Так вот, этот субатомный не-аристотелизм возник на основании опытов и изысканий, проведённых в первой четверти двадцатого века. Следующие пятьдесят лет лишь подтвердили, что законы субатомного мира противоречат постулатам Аристотеля даже в большей степени, чем казалось изначально, и все попытки втиснуть новые данные в рамки аристотелевой логики потерпели неудачу.
Что же мы получаем в итоге? Как подсказывает нам притча Лабади об альтернативном мире, вследствие всего этого квантовая математика, похоже, представляется странной не только неспециалистам, но даже и светилам физики, которые с трудом находят общий язык. Если научную систему нельзя сформулировать в аристотелевых терминах, никто в целом обществе не может быть уверен в том, как эту систему сформулировать можно. Возвращаясь к нашей метафоре: квантовые философы вроде бы пытаются помыслить такой мир, который бы обходился без пинков под зад, однако умы их при этом подспудно запрограммированы миром, неотъемлемым свойством которого по-прежнему являются эти самые пинки.
В связи с этим, широко – или, если угодно, скандально – известная «Копенгагенская интерпретация» Нильса Бора и его учеников (ок. 1926–1928 г.), как мне кажется, означает, что мы не можем осмысленно говорить о какой-либо абсолютной аристотелевой «реальности» в отрыве от нас самих – но лишь об относительных «реальностях», с которыми мы сталкиваемся и/или которые мы постигаем экзистенциально-экспериментальным путём; однако и эту интерпретацию Копенгагенской интерпретации следует рассматривать только как точку зрения – лишь в свете того, что мне так кажется. По мнению доктора Ника Герберта из Калифорнийского университета в Санта-Крус, Копенгагенская интерпретация подразумевает, что зверя под названием «реальность» в принципе нельзя найти нигде. И я не преувеличиваю: в своей книге «Квантовая реальность» доктор Герберт прямым текстом пишет, что утверждение о том, что «глубокой реальности не существует», напрямую следует из Копенгагенской интерпретации. При этом сама эта интерпретация его отнюдь не устраивает – он называет её порождением «идеологов Христианской науки от физики». Аргумент профессора Мермина из Колумбийского университета в защиту Копенгагенской интерпретации звучит не менее радикально, чем выпады доктора Герберта: Мермин безапелляционно заявляет, что «когда никто не смотрит на Луну, её на небе однозначно нет».
Джон Гриббин, научный редактор журнала New Scientist по вопросам физики, на страницах своей книги «В поисках кота Шрёдингера» также недвусмысленно заявляет, что согласно Копенгагенской интерпретации «ничто не реально», хотя далее он уже более сдержанно отмечает, что «ʺреальностьʺ в повседневном смысле» для физики, по всей видимости, бесполезна. Тем временем, как утверждает лауреат Нобелевской премии Юджин Вигнер, Копенгагенская позиция доказывает лишь то, что мы создаём наблюдаемые нами явления в стенах лаборатории (планируя эксперименты, в ходе которых эти явления наблюдаются) и поэтому не можем воспринимать что бы то ни было само по себе, а не таким, каким оно предстаёт перед нами. Или скорее я думаю, что Вигнер говорит именно об этом. По мнению его критиков, он имеет в виду, что мы создаём «реальность» в наших мыслях о ней, – и тогда его слова звучат так, будто старик переел кислоты или пересмотрел специальных выпусков Ширли Маклейн по телеку.
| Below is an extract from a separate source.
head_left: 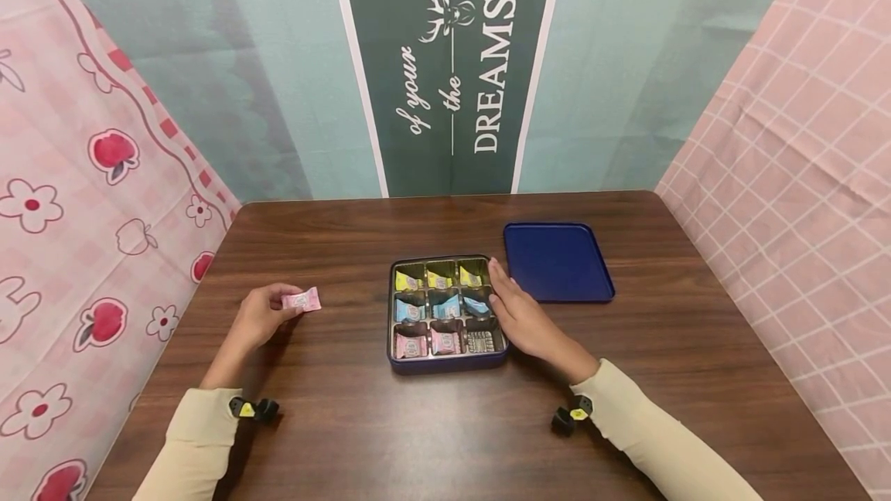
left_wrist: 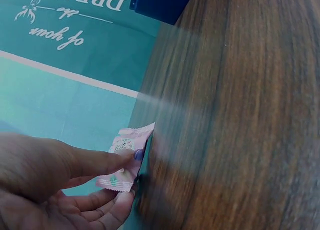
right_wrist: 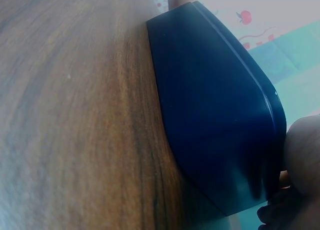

К слову, Джон фон Нейман в 1933 году предложил математически описывать квантовые системы как объекты, имеющие три возможных состояния (говоря нематематическим языком: «да», «нет» и «может быть») – в отличие от двух состояний, предусмотренных аристотелевой логикой («да» и «нет»). Профессор Дэвид Финкельштейн до сих пор убеждён, что это единственный более-менее приемлемый способ описания субатомного мира, однако большинство физиков считают, что фон Нейман просто провернул математический «финт», не имеющий научной значимости.
Важная роль пинков в образе мыслей обитателей альтернативного мира Лабади, так же как и засилье аристотелевой логики в нашем мире, указывает на те сложности, которые люди испытывают в попытках воспринимать происходящее или сообщать о своём восприятии вне рамок грамматической и семантической парадигмы обусловленного тоннеля реальности их «племени» или общества.
Например, мы часто слышим, а может быть, и сами произносим фразу «It is raining» («Идёт дождь»), иллюстрирующую принцип, на который указывал Бертран Рассел, говоря о доминировании субъектно-предикатной грамматики в западном «мышлении» или философии (или восприятии?). Слово «it», по-видимому, появляется в этом предложении лишь по той причине, что правила субъектно-предикатной грамматики требуют подлежащего для глагольной формы «is raining». Если же вы спросите себя, что здесь означает загадочное «it», вопрос этот скорее всего приведёт вас в нешуточное замешательство (если, конечно, вы не верите в первобытных богов дождя – таких, как Зевс или Иегова). Та же субъектно-предикатная структура лежит в основе большинства псевдонаучных теорий, как, например, в случае мольеровского бакалавра, утверждавшего, что от опиума хочется спать, потому что это вещество «имеет такое свойство – снотворную способность». Почти все расхожие толкования человеческого поведения попадают в эту же сомнительную категорию: скажем, женщина не работает, потому что в ней сидит «демон, вызывающий лень» или, другими словами, ей «свойственно» «лениться», в то время как при помощи функционального анализа мы пришли бы к более чёткому и менее демонологическому объяснению: причиной отсутствия работы может быть экономический спад, нарушения питания или обмена веществ или, что наиболее вероятно, сочетание нескольких социальных и психологических факторов, взаимно усиливающих друг друга.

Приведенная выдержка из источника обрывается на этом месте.